Directions:
Restate word for word the line with "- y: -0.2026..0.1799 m" and all lines after it; please stop only at the end of the listing below.
━━━ Available data ━━━
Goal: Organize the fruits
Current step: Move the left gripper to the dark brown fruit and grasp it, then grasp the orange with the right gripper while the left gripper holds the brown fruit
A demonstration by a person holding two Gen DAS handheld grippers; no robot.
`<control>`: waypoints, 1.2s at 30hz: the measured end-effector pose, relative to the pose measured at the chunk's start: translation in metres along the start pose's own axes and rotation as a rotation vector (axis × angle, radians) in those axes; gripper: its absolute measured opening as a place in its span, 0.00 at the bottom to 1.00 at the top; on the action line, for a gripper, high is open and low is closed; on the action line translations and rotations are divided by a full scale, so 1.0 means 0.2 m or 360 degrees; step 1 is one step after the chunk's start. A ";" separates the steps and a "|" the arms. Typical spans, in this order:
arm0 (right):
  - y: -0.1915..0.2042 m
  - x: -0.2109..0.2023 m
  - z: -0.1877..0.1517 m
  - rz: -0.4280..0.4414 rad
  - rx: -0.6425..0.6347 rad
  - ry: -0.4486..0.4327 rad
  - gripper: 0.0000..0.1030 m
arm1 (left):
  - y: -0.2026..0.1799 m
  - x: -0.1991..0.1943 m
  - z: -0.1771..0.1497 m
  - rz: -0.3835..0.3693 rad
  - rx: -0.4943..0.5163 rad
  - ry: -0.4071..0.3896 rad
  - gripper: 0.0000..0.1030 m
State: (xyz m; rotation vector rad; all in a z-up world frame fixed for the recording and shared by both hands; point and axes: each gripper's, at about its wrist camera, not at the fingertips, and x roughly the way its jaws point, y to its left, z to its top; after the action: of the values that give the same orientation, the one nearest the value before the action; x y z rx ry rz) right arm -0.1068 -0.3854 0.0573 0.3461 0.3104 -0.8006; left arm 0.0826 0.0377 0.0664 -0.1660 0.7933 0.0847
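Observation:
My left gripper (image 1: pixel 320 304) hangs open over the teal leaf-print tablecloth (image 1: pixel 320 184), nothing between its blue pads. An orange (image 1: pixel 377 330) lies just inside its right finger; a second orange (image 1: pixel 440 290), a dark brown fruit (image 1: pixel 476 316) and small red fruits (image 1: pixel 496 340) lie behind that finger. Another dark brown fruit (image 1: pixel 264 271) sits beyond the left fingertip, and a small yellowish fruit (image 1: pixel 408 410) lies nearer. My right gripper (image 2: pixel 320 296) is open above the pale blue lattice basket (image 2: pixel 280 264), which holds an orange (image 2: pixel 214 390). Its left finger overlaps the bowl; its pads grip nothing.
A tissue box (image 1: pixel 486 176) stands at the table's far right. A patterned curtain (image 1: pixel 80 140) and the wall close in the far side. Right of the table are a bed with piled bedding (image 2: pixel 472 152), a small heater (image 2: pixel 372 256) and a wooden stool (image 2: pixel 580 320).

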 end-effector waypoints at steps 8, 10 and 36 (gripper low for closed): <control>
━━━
Task answer:
  - y: -0.2026..0.1799 m
  - x: -0.1991..0.1943 m
  - z: -0.1771..0.1497 m
  - rz: -0.3835..0.3693 rad
  - rx: -0.4943..0.5163 rad
  - ry: -0.4071..0.3896 rad
  - gripper: 0.0000..0.1030 m
State: (xyz m; rotation vector rad; all in a z-up world frame fixed for the recording and shared by both hands; point and axes: each gripper's, at about its wrist camera, not at the fingertips, and x roughly the way its jaws point, y to its left, z to its top; after the action: of the values that give the same orientation, the one nearest the value before the action; x y z rx ry rz) right arm -0.1068 -0.3854 0.0573 0.3461 0.3104 -0.8006; left arm 0.0826 0.0377 0.0664 -0.1660 0.7933 0.0847
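Observation:
My left gripper (image 1: pixel 320 304) hangs open over the teal leaf-print tablecloth (image 1: pixel 320 184), nothing between its blue pads. An orange (image 1: pixel 377 330) lies just inside its right finger; a second orange (image 1: pixel 440 290), a dark brown fruit (image 1: pixel 476 316) and small red fruits (image 1: pixel 496 340) lie behind that finger. Another dark brown fruit (image 1: pixel 264 271) sits beyond the left fingertip, and a small yellowish fruit (image 1: pixel 408 410) lies nearer. My right gripper (image 2: pixel 320 296) is open above the pale blue lattice basket (image 2: pixel 280 264), which holds an orange (image 2: pixel 214 390). Its left finger overlaps the bowl; its pads grip nothing.
A tissue box (image 1: pixel 486 176) stands at the table's far right. A patterned curtain (image 1: pixel 80 140) and the wall close in the far side. Right of the table are a bed with piled bedding (image 2: pixel 472 152), a small heater (image 2: pixel 372 256) and a wooden stool (image 2: pixel 580 320).
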
 end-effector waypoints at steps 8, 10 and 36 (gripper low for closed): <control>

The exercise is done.